España, 1963

…y en aquel espurio verano de 1963 tu patria se había convertido en un torvo y somnoliento país de treinta y pico millones de policías no uniformados (incluidos los díscolos y los rebeldes). Con tu natural optimismo pensabas que dentro de poco los funcionarios ya no serían precisos puesto que, en mayor o menor medida, el vigilante, el censor, el espía se habían infiltrado veladamente en el alma de tus paisanos.
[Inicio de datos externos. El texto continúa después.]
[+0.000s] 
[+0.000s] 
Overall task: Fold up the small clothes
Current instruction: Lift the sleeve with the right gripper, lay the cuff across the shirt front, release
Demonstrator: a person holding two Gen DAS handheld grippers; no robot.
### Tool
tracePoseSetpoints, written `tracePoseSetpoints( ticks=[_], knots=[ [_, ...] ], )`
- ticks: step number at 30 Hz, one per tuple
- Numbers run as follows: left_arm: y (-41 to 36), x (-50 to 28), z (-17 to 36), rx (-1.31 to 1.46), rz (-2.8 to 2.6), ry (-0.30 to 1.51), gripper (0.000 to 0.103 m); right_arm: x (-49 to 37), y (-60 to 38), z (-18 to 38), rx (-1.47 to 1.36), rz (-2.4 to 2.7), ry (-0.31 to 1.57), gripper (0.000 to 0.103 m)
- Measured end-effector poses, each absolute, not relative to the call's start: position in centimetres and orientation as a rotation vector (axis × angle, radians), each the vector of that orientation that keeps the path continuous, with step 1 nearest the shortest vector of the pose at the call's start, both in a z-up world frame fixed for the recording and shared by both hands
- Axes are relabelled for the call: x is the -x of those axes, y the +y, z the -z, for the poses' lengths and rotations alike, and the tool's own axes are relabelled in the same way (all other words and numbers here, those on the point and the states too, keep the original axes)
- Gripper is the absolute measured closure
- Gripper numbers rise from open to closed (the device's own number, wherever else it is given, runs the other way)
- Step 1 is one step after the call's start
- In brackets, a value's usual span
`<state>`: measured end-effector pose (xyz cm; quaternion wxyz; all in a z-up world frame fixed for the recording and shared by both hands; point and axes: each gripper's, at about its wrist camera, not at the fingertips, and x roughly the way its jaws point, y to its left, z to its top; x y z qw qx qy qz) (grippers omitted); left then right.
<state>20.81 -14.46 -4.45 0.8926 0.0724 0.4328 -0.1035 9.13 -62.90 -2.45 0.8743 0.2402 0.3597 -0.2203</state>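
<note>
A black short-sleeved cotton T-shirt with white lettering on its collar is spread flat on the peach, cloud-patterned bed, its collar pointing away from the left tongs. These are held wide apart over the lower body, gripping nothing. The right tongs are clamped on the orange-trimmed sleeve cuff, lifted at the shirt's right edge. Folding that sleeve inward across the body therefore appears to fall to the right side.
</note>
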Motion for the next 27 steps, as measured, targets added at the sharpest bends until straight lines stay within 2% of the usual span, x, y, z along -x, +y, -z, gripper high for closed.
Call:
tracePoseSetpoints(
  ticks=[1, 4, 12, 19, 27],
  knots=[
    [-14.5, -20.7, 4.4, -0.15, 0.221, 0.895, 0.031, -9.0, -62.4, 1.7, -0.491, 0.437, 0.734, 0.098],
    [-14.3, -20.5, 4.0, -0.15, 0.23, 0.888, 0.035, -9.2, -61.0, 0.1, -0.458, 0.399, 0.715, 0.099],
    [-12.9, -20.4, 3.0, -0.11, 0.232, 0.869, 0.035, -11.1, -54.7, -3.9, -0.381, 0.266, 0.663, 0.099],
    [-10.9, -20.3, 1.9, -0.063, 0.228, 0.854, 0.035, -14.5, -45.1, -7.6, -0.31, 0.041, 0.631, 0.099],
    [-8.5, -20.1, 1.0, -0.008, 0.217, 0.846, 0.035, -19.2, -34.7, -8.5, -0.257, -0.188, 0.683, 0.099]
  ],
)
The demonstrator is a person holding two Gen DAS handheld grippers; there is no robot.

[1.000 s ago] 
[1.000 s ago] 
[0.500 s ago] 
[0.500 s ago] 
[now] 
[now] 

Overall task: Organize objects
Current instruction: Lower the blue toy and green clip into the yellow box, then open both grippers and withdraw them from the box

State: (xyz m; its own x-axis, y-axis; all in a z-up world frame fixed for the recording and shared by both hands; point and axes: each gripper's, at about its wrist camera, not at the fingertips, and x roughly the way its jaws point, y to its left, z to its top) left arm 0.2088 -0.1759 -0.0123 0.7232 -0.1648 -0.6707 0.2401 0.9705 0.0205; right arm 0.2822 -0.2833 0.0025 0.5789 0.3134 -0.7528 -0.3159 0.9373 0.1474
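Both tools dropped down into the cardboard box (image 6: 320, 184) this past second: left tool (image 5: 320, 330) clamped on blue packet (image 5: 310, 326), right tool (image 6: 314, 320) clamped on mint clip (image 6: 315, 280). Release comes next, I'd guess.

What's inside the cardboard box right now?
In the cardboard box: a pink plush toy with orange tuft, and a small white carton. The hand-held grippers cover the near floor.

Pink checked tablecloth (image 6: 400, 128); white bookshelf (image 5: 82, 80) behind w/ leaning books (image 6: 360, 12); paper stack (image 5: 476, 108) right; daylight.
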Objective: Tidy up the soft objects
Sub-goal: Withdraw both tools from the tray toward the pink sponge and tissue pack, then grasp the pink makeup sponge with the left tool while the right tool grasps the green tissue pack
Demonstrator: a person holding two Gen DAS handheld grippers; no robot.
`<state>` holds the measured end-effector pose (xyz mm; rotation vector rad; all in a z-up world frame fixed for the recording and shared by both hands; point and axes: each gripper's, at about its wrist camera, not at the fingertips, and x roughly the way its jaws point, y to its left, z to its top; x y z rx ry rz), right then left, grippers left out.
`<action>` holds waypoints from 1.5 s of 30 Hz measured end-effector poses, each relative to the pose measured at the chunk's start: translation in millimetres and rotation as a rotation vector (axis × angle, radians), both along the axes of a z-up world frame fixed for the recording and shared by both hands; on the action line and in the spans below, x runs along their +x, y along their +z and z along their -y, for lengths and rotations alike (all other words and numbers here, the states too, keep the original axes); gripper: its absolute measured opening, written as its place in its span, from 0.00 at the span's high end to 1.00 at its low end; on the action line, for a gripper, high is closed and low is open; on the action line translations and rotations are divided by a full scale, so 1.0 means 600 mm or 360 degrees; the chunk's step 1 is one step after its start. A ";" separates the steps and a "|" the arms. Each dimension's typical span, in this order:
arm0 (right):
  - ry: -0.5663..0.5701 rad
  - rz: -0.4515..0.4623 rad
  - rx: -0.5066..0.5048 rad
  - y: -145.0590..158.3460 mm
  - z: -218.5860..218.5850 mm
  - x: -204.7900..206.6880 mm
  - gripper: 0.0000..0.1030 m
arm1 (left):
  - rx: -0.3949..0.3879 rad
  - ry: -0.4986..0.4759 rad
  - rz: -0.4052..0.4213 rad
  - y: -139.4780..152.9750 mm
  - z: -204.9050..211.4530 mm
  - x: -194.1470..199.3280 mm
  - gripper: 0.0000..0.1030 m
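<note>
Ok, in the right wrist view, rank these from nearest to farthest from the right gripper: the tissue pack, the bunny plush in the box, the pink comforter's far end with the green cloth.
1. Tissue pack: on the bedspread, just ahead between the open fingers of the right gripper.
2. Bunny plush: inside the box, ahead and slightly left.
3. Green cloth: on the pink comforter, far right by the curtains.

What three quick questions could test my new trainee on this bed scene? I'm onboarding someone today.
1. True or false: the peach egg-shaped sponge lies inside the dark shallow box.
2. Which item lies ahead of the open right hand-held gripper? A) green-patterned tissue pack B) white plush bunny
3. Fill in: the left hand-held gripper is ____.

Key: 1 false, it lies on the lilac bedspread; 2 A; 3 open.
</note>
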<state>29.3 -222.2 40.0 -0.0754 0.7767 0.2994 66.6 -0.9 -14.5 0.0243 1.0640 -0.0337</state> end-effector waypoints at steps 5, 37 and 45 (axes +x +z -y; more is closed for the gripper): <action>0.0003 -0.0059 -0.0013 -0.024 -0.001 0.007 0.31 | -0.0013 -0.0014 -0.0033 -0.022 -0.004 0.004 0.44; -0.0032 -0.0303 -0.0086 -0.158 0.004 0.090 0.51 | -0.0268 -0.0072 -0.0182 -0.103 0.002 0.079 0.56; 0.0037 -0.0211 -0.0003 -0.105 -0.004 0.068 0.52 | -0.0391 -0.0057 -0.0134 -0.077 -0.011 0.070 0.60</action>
En todo grupo, bajo el caciquismo peculiar de la tribu, la inquisición reaparecía con insospechados disfraces: interrogatorios, acusaciones, pesquisas, careos. Policías paralelas y opuestas cubrían de un extremo a otro el yerto y exangüe solar (frondosa cosecha de vocaciones en tierra tan recocida y sedienta). El marido policía de la mujer y la mujer del marido, el padre del hijo y el hijo del padre, el hermano del hermano, el ciudadano del vecino. Burguesía (monopolista o nacional, rural o urbana), proletariado, campesinos, capas medias: todos policías. Policía igualmente el soberbio intelectual aislado y hasta el bondadoso novelista con inquietudes sociales (al menos, de sus íntimos). El amigo de toda la vida, el compañero de las horas difíciles: policías también. (Y cuántas veces tú, el propio Álvaro, no habías pactado con el conformismo ambiente, censurándote en público y en privado, ocultando a los demás tu verdad irreductible: policía asimismo, bien que te pese ahora.)

Juan Goytisolo, Señas de identidad, 1966.